Im Rahmen der Aufbau- und Resilienzfazilität (RRF) stehen den EU‑Mitgliedstaaten insgesamt 338,0 Mrd. EUR für Zuschüsse und bis zu 385,8 Mrd. EUR für Dar­lehen zur Verfü­gung. Für die Aufteilung der Zuschüsse liegen bislang nur vorläufige Werte vor. Diese wird im Juni 2022 auf Basis der Wirtschafts­entwicklung 2020 und 2021 fixiert. Mit Aus­nahme der Nieder­lande haben bereits alle Mitglied­staaten die für einen Mittel­abruf notwendigen Aufbau- und Resilienz­pläne (ARP) eingereicht. Die 22 bisher durch den Rat der EU geneh­migten Pläne umfassen Zuschüsse iHv 291 Mrd. EUR und Darlehen iHv 166 Mrd. EUR. Zwei weitere Pläne (Schweden und Bulgarien) wurden bereits von der EK positiv bewertet, müssen jedoch noch durch den Rat genehmigt werden. Im Jahr 2021 konnte eine Vor­finan­zierung beantragt werden, aus der Österreich im vergangenen September bereits 450 Mio. EUR erhalten hat. Die weiteren Zahlungen sind an ent­sprechende Fortschritte bei der Umsetzung der ARP gebunden und anhand verein­barter Ziel­werte und Meilen­steine nachzuweisen. Bis 19. April 2022 haben sechs Mitglied­staaten Zahlungs­anträge gestellt, auf deren Basis vier Mitglied­staaten Aus­zah­lungen erhalten haben. Auch Österreich dürfte 2022 den ersten Zahlungs­antrag stellen, aus dem Ein­zahlungen iHv 700 Mio. EUR veranschlagt sind. Zur Finanzierung der RRF hat die EK bisher Anleihen iHv insgesamt rd. 91 Mrd. EUR begeben. Zusätzlich werden auch kurz­fristige Finanzierungen (3 bzw. 6 Monate) aufgenommen.

Die EU‑Fiskalregeln, deren Prüfung ebenfalls im Rahmen des Europä­ischen Semesters erfolgt, ist aufgrund der im Früh­jahr 2020 aktivierten allgemeinen Ausweich­klausel weiter­hin weit­gehend aus­gesetzt. Angesichts der wirtschaft­lichen Folgen der russischen Invasion in die Ukraine hat die EK angekündigt, das grundsätzlich für Ende 2022 geplante Aus­laufen der Ausweich­klausel auf Basis ihrer Frühjahrs­prognose im Mai 2022 neu zu prüfen.

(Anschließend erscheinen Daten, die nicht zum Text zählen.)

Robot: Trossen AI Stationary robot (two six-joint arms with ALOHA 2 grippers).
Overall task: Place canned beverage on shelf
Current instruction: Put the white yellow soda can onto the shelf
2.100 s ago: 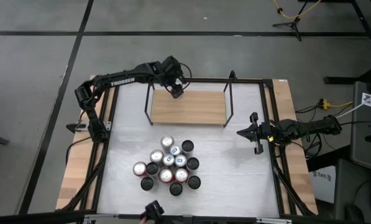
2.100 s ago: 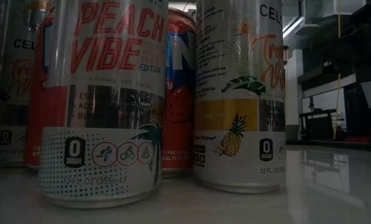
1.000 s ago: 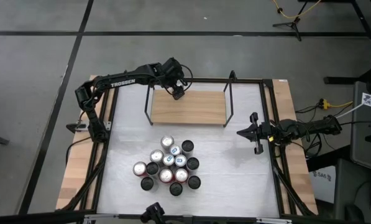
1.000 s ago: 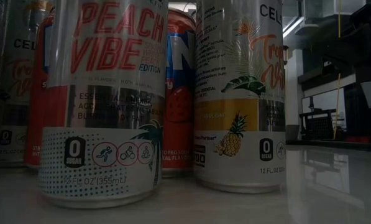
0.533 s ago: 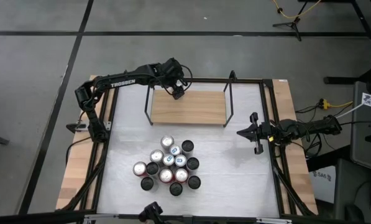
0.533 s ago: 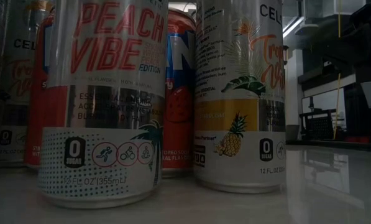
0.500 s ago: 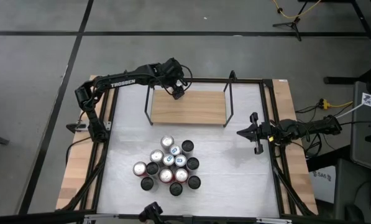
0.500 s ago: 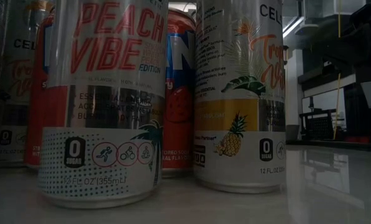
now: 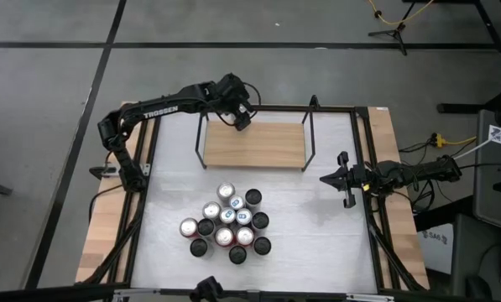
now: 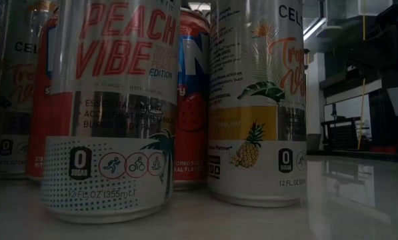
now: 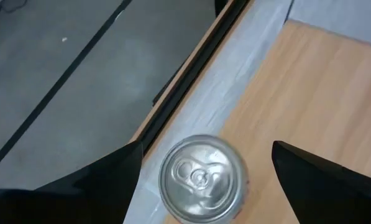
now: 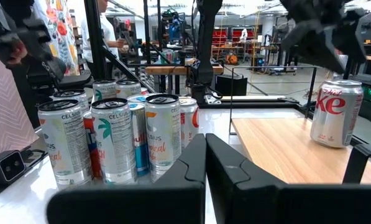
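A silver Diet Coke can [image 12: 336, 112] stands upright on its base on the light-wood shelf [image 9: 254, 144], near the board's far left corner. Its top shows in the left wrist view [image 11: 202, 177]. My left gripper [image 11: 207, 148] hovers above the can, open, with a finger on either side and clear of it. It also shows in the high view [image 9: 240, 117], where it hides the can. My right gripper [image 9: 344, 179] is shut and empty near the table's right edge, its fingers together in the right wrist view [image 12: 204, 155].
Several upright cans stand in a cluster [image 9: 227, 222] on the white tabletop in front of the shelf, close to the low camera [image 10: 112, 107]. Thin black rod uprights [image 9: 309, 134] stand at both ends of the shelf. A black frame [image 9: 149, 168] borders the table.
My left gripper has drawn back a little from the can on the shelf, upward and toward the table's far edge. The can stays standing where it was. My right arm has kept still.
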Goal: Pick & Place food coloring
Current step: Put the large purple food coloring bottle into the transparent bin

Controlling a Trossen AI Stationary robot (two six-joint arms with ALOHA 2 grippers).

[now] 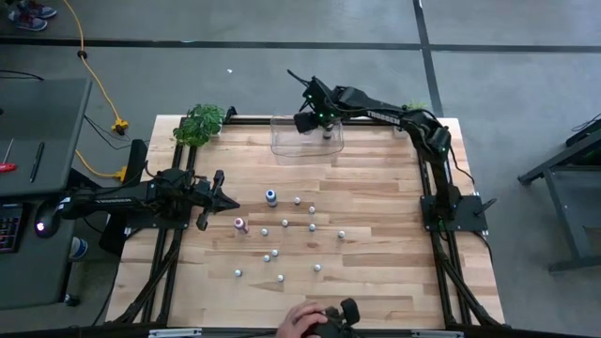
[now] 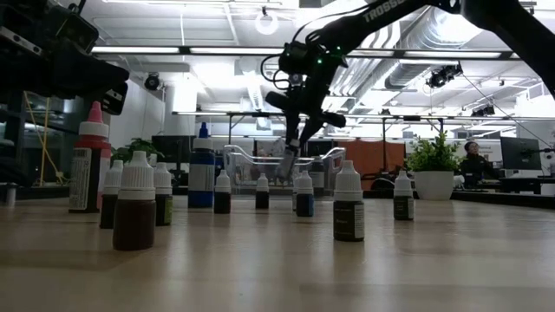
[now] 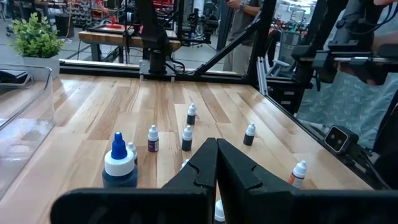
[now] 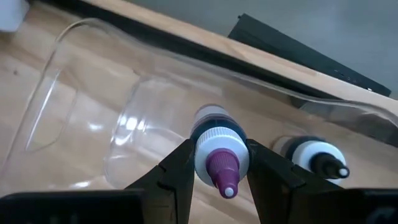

In ihren Anfang März veröffent­lichten haushalts­politischen Leit­linien für 2023 empfiehlt die EK den Über­gang von einer stützenden fiskal­ischen Aus­richtung in den Jahren 2020 bis 2022 zu einer weit­gehend neutralen fiskalischen Aus­rich­tung im Jahr 2023. Sie weist aber auch darauf hin, dass sich eine zu abrupte Konsoli­dierung negativ auf das Wachs­tum auswirken würde. Auch die haus­halts­politischen Leit­linien sollen auf Basis der Früh­jahrs­prognose aktualisiert werden, um die jüng­sten Ent­wicklungen zu berück­sichtigen.

Im Oktober 2021 wurde der durch die COVID‑19-Pandemie unterbrochene Konsultations­prozess zur wirt­schafts­politischen Steuerung neu gestartet, der unter anderem eine umfassende Über­arbeitung der EU‑Fiskal­regeln zum Ziel hat. Die EK hat im März einen zusammen­fassenden Bericht der bereits abge­schlossenen Online-Konsul­tation veröffentlicht. Als nächsten Schritt hat sie angekündigt, Orientierungs­dokumente für mögliche Änderungen vorzu­legen, auf deren Basis recht­zeitig bis 2023 ein breiter Konsens über das weitere Vor­gehen angestrebt wird. Ein Inkraft­treten der Änderungen bis 2023, wie es ursprünglich angestrebt wurde, scheint aus derzeitiger Sicht nicht wahrscheinlich.